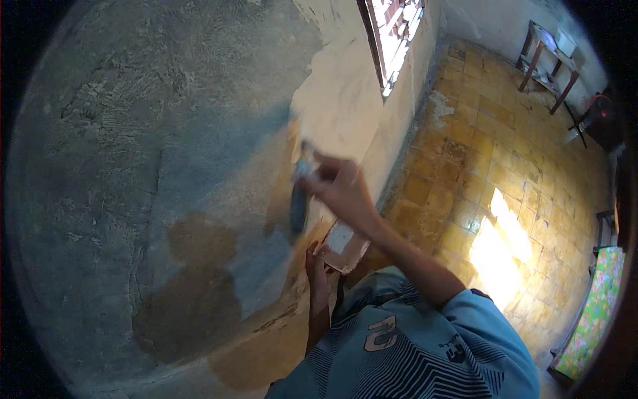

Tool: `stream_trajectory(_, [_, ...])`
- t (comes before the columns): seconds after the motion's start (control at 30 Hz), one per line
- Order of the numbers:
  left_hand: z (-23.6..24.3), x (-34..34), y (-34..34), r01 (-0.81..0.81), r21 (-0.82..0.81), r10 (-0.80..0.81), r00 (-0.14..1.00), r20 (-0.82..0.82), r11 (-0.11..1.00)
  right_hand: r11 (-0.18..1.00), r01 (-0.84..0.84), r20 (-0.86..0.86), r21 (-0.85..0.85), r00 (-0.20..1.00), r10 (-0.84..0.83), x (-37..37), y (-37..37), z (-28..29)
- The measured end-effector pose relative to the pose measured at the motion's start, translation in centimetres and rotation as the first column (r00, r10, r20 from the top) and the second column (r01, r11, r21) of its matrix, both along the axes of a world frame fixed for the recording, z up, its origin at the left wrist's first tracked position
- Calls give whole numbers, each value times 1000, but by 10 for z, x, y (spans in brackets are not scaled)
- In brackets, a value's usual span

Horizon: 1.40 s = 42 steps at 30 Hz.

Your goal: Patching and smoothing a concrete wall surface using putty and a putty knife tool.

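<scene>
My right hand (pixel 339 179) grips a motion-blurred trowel-like tool (pixel 299 206), its dark, long part pointing down against the wall (pixel 166 120). The wall is rough grey, with pale beige coating on its right part, and the tool is at the border between them. Below, my left hand (pixel 316 266) holds a small shallow tray or board (pixel 342 246) with white material on it and pale, smeared edges.
A barred window (pixel 392 33) is high in the wall. The yellow tiled floor (pixel 478 159) runs off rightward, with a sunlit patch. A small wooden table (pixel 531 53), dark objects (pixel 598 126) and a green floral-covered piece of furniture (pixel 591 312) line the far right.
</scene>
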<state>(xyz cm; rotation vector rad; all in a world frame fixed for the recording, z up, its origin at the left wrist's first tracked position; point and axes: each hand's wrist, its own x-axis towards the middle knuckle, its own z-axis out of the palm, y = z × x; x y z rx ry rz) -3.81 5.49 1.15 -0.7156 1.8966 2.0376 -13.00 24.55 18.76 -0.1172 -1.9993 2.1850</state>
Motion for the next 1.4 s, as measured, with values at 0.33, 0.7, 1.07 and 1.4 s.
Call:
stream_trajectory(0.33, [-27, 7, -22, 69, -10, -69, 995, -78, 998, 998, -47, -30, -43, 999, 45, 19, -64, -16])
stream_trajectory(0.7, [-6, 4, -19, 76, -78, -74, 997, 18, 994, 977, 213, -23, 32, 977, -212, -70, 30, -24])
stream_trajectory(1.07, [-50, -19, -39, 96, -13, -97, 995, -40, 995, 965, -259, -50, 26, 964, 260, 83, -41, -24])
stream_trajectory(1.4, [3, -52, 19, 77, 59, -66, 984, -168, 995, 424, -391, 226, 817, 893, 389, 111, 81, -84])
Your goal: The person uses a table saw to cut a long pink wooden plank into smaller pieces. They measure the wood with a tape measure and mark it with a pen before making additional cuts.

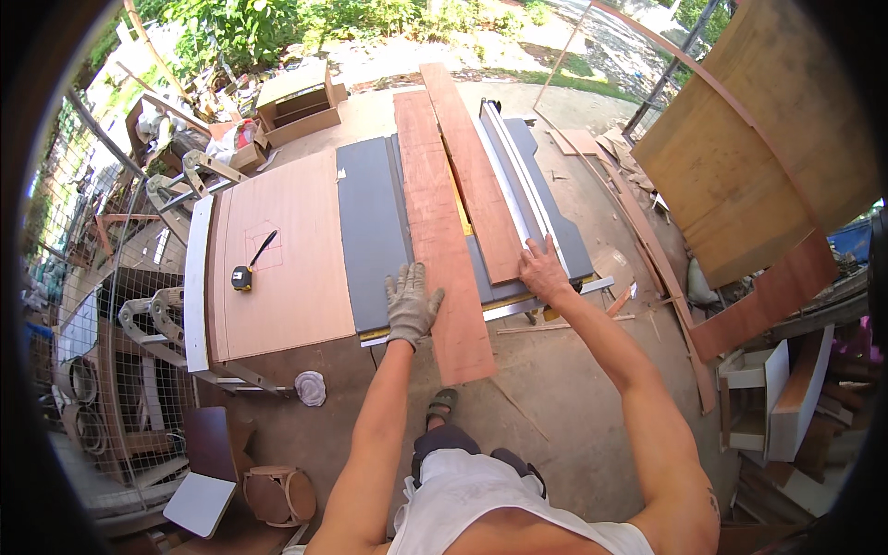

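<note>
My gloved left hand (411, 305) lies with fingers spread on the near part of a long reddish plywood board (435, 194), which overhangs the grey saw table (366, 231) toward me. My bare right hand (544, 271) rests with fingers apart at the near end of a second, narrower board (481, 203), beside the white-and-silver fence (518, 176). A yellow strip shows in the gap between the boards. Left of the table, a pale wooden panel (296, 314) carries a black-and-yellow tape measure (242, 277) and a thin black marker (264, 248).
Aluminium ladders (165, 319) support the left panel. A wire fence (139, 379), cardboard boxes (296, 111) and stacked scrap (268, 499) line the left. Leaning plywood sheets (740, 148), long strips (666, 287) and wooden offcuts (795, 388) crowd the right. My sandalled foot (442, 405) is below the table's front edge.
</note>
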A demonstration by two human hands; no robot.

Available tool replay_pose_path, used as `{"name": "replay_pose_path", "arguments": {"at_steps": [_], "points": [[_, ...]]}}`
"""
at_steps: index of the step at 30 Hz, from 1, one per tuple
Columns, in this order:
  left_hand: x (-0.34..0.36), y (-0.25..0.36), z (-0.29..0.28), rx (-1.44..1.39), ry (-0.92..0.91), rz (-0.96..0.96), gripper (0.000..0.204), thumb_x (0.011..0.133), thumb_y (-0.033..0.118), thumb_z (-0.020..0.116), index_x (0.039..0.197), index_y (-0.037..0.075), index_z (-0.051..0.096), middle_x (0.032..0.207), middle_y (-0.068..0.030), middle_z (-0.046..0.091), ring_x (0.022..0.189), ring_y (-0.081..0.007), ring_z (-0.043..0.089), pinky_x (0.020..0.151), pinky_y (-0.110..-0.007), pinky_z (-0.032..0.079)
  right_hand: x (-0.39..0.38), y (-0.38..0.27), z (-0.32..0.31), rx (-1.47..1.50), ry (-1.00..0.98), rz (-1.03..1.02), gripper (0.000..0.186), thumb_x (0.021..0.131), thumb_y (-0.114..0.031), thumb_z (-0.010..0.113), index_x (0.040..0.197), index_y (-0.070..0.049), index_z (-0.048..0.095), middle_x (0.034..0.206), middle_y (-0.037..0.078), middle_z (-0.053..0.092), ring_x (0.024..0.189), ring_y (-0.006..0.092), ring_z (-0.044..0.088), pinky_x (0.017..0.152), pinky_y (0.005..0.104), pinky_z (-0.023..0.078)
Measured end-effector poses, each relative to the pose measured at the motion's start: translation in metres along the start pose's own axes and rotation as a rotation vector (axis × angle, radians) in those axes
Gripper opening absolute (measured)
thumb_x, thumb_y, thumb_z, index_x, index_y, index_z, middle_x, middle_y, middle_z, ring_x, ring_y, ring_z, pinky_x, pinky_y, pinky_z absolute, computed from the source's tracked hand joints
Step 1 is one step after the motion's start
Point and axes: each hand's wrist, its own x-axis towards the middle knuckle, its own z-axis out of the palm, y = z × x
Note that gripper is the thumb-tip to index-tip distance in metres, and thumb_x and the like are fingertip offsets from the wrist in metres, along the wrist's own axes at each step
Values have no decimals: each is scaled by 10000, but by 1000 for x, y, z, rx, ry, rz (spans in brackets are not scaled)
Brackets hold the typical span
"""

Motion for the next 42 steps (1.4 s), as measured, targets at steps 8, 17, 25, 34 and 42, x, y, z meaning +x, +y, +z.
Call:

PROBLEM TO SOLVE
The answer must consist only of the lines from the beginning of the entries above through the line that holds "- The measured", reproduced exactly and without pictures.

RESPONSE TO THE TASK
Tool: `stream_trajectory(_, [_, ...])`
- t (comes before the columns): seconds after the motion's start (control at 30 Hz), one per line
- Order of the numbers:
  left_hand: z (-23.6..24.3), x (-34..34), y (-34..34), r01 (-0.81..0.81), r21 (-0.82..0.81), r10 (-0.80..0.81), r00 (-0.14..1.00), r20 (-0.82..0.82), r11 (-0.11..1.00)
  right_hand: r11 (-0.18..1.00), r01 (-0.84..0.84), r20 (-0.86..0.86), r21 (-0.85..0.85), r00 (-0.20..1.00), r10 (-0.84..0.83), x (-37..37), y (-37..37), z (-28..29)
- The measured end-effector pose relative to the pose measured at the motion's start, translation in centimetres and rotation as the first column (r00, r10, r20 from the top) and the second column (r01, r11, r21) of its matrix, both along the axes of a world frame fixed for the recording, z up, its origin at the left wrist's first tracked position

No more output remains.